Your goal >> Could you write out the listing below exactly as it stands, leaving out the pictures?

Data block >>
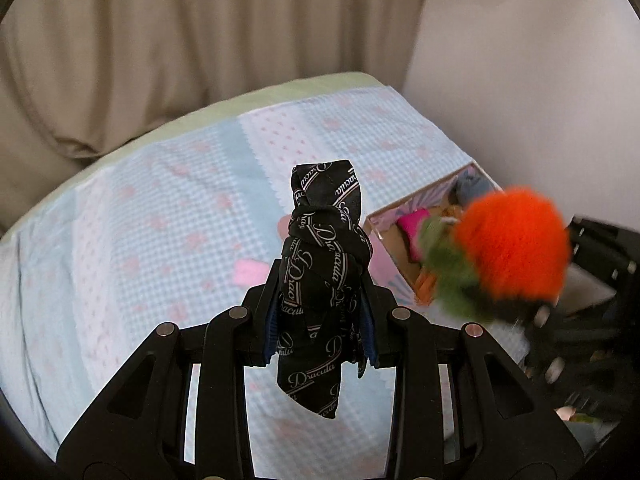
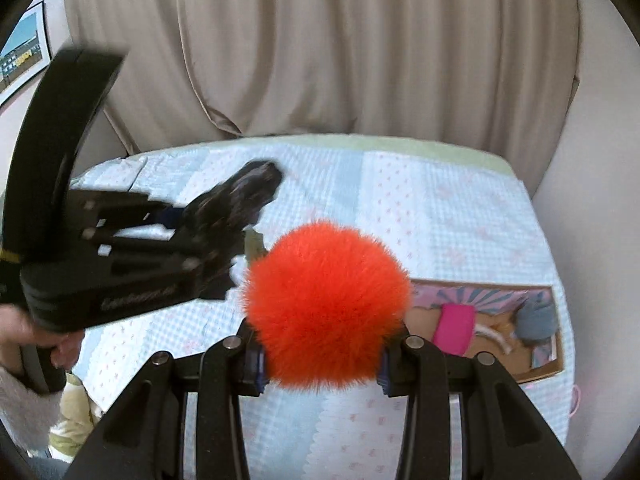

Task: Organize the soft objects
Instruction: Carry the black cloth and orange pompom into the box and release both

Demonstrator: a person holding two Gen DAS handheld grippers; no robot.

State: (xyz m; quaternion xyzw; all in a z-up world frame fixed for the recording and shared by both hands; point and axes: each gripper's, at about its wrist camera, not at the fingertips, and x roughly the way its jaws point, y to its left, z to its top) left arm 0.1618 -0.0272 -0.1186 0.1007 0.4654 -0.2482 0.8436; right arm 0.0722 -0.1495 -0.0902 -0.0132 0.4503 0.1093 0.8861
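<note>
Above a bed point(image 2: 460, 216) spread with a blue-and-pink checked quilt, the left gripper point(image 1: 320, 320) clamps a knotted black scarf point(image 1: 324, 264) printed "Dracula", while the right gripper point(image 2: 320, 364) pinches an orange-red fluffy pom-pom point(image 2: 326, 300) with green fabric behind it. At the bed's edge near the wall, an open cardboard box point(image 2: 556, 368) holds a bright pink folded item point(image 2: 454, 328) and a grey-blue soft piece point(image 2: 536, 318).
</note>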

Result for this task >>
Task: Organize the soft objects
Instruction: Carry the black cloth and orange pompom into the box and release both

Demonstrator: a person holding two Gen DAS handheld grippers; no robot.

State: (xyz m; quaternion xyzw; all in a z-up world frame fixed for the recording and shared by both hands; point and axes: each gripper's, at about its wrist camera, not at the fingertips, and x roughly the way its jaws point, y to its left, z to its top) left arm 0.1618 -0.0272 -0.1186 0.1007 0.4654 -0.2482 0.8436; right arm 0.0722 -0.1495 -0.0902 -0.0132 0.4503 0.1093 0.8861
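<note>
Above a bed point(image 2: 460, 216) spread with a blue-and-pink checked quilt, the left gripper point(image 1: 320, 320) clamps a knotted black scarf point(image 1: 324, 264) printed "Dracula", while the right gripper point(image 2: 320, 364) pinches an orange-red fluffy pom-pom point(image 2: 326, 300) with green fabric behind it. At the bed's edge near the wall, an open cardboard box point(image 2: 556, 368) holds a bright pink folded item point(image 2: 454, 328) and a grey-blue soft piece point(image 2: 536, 318).
</note>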

There is nothing further to this answer.